▸ Try it
Until the last line is reached, keep transcribing the material exactly.

▸ Data below
►
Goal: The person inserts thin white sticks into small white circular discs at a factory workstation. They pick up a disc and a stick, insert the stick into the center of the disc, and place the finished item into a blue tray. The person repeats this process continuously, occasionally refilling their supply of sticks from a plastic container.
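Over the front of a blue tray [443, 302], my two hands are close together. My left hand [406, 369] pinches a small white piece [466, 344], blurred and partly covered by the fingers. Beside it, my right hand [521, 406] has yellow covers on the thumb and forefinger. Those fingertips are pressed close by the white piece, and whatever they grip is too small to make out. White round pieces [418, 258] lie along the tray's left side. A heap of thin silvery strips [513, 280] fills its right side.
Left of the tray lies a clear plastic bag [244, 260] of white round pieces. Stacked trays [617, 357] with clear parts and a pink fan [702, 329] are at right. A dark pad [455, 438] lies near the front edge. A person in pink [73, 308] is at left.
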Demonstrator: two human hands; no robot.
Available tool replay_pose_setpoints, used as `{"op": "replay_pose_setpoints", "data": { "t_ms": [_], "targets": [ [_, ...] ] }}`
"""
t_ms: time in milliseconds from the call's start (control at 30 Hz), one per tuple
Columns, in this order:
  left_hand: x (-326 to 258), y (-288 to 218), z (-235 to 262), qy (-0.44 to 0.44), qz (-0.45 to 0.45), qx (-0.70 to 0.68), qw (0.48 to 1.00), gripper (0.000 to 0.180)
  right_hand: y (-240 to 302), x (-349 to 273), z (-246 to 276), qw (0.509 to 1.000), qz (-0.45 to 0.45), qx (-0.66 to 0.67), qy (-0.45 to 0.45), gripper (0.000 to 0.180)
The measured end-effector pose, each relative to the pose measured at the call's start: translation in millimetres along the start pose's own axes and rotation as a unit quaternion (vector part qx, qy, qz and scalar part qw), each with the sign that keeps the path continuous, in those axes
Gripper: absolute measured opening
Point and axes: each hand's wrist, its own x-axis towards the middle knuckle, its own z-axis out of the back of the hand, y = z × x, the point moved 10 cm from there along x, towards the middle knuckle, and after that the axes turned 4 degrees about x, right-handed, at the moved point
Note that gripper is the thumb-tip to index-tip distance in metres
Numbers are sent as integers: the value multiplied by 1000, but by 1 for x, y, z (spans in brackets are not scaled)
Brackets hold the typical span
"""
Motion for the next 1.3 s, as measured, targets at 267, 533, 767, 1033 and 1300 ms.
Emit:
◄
▸ Solution to this problem
Goal: The person inserts thin white sticks into small white circular discs at a factory workstation. They pick up a disc and a stick, insert the stick into the center of the disc, and place the finished item into a blue tray. The person repeats this process continuously, occasionally refilling their supply of sticks from a plastic container.
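Over the front of a blue tray [443, 302], my two hands are close together. My left hand [406, 369] pinches a small white piece [466, 344], blurred and partly covered by the fingers. Beside it, my right hand [521, 406] has yellow covers on the thumb and forefinger. Those fingertips are pressed close by the white piece, and whatever they grip is too small to make out. White round pieces [418, 258] lie along the tray's left side. A heap of thin silvery strips [513, 280] fills its right side.
Left of the tray lies a clear plastic bag [244, 260] of white round pieces. Stacked trays [617, 357] with clear parts and a pink fan [702, 329] are at right. A dark pad [455, 438] lies near the front edge. A person in pink [73, 308] is at left.
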Demonstrator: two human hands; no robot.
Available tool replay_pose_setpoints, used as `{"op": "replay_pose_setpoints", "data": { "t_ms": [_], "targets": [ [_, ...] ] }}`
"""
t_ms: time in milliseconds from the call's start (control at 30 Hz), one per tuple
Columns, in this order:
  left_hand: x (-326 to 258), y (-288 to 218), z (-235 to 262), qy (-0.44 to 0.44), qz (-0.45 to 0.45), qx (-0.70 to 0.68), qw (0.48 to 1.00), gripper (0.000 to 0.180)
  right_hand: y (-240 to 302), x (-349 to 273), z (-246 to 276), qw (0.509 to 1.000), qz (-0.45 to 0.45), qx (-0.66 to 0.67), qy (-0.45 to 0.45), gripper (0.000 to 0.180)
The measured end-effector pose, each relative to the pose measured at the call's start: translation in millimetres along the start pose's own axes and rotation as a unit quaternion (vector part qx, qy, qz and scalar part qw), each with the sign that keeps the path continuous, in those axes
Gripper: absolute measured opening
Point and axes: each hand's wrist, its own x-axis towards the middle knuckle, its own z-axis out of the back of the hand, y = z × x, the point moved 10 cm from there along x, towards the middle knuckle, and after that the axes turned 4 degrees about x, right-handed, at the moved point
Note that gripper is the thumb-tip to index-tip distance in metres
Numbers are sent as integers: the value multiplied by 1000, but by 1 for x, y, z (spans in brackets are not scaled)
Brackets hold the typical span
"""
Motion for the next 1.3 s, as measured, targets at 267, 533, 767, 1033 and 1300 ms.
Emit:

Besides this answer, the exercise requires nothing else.